**TASK OBJECTIVE**:
Begin at the first line below and copy each line exactly, ending with the line where "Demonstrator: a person" appears.

**DATA SHOWN**:
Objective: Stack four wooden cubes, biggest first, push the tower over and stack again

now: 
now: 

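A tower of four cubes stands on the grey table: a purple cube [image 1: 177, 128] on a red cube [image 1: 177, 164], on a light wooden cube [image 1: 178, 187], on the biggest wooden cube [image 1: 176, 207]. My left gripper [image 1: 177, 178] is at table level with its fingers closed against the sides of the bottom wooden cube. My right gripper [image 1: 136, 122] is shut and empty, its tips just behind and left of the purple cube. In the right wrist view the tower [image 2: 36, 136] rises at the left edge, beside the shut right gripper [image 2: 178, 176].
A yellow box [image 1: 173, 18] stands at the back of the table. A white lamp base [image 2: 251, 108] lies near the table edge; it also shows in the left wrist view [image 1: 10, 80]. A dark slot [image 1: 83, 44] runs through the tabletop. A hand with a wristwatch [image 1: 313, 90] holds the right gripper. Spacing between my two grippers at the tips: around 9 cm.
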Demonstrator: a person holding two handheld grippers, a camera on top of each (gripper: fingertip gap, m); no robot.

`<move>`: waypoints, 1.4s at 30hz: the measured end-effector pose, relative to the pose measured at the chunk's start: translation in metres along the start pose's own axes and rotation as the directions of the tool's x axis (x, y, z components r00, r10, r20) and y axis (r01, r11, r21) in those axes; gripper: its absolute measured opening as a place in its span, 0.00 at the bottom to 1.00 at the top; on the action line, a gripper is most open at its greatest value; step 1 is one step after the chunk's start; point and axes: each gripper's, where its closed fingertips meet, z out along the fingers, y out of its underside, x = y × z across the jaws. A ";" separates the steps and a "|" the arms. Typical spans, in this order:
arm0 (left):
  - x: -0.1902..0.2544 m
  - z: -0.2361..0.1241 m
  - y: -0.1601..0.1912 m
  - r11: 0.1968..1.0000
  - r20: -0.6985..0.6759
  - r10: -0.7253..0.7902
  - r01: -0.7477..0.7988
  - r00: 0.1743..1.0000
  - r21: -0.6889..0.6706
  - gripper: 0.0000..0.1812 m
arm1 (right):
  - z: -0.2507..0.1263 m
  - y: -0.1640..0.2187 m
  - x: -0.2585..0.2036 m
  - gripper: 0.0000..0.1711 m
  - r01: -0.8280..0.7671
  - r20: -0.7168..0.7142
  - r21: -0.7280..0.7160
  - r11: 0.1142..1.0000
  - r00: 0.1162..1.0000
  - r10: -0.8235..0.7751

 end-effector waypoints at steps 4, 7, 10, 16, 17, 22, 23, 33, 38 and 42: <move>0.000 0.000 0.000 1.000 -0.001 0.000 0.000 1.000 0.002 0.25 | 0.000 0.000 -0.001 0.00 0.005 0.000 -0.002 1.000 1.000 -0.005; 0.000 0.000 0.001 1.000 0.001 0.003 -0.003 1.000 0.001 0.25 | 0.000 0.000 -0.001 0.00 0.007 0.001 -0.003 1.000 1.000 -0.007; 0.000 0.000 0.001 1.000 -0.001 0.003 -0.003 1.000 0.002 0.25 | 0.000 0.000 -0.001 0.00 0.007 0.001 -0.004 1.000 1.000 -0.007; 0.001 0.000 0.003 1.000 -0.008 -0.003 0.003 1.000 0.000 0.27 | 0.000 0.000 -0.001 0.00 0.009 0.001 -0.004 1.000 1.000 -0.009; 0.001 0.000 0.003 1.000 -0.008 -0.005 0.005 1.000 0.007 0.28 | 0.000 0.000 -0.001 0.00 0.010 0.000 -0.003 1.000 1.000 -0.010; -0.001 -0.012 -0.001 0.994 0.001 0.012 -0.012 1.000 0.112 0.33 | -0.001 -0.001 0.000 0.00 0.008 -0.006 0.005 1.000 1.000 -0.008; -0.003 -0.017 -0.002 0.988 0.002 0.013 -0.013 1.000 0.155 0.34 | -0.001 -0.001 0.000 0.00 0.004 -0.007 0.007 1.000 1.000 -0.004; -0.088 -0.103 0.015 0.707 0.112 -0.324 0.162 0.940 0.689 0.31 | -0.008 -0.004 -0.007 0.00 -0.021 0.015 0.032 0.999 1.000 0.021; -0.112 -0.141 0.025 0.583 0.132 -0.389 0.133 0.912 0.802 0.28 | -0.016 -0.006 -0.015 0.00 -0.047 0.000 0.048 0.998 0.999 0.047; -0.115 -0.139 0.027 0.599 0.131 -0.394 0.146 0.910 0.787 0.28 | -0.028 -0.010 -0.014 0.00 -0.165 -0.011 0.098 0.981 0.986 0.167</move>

**REPLY TO THE TASK**:
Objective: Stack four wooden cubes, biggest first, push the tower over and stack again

now: 
now: 

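A tower of four cubes stands on the grey table: a purple cube [image 1: 177, 128] on a red cube [image 1: 177, 164], on a light wooden cube [image 1: 178, 187], on the biggest wooden cube [image 1: 176, 207]. My left gripper [image 1: 177, 178] is at table level with its fingers closed against the sides of the bottom wooden cube. My right gripper [image 1: 136, 122] is shut and empty, its tips just behind and left of the purple cube. In the right wrist view the tower [image 2: 36, 136] rises at the left edge, beside the shut right gripper [image 2: 178, 176].
A yellow box [image 1: 173, 18] stands at the back of the table. A white lamp base [image 2: 251, 108] lies near the table edge; it also shows in the left wrist view [image 1: 10, 80]. A dark slot [image 1: 83, 44] runs through the tabletop. A hand with a wristwatch [image 1: 313, 90] holds the right gripper. Spacing between my two grippers at the tips: around 9 cm.
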Demonstrator: a person holding two handheld grippers, a camera on top of each (gripper: fingertip gap, m); no robot.

Nothing else belongs to the answer.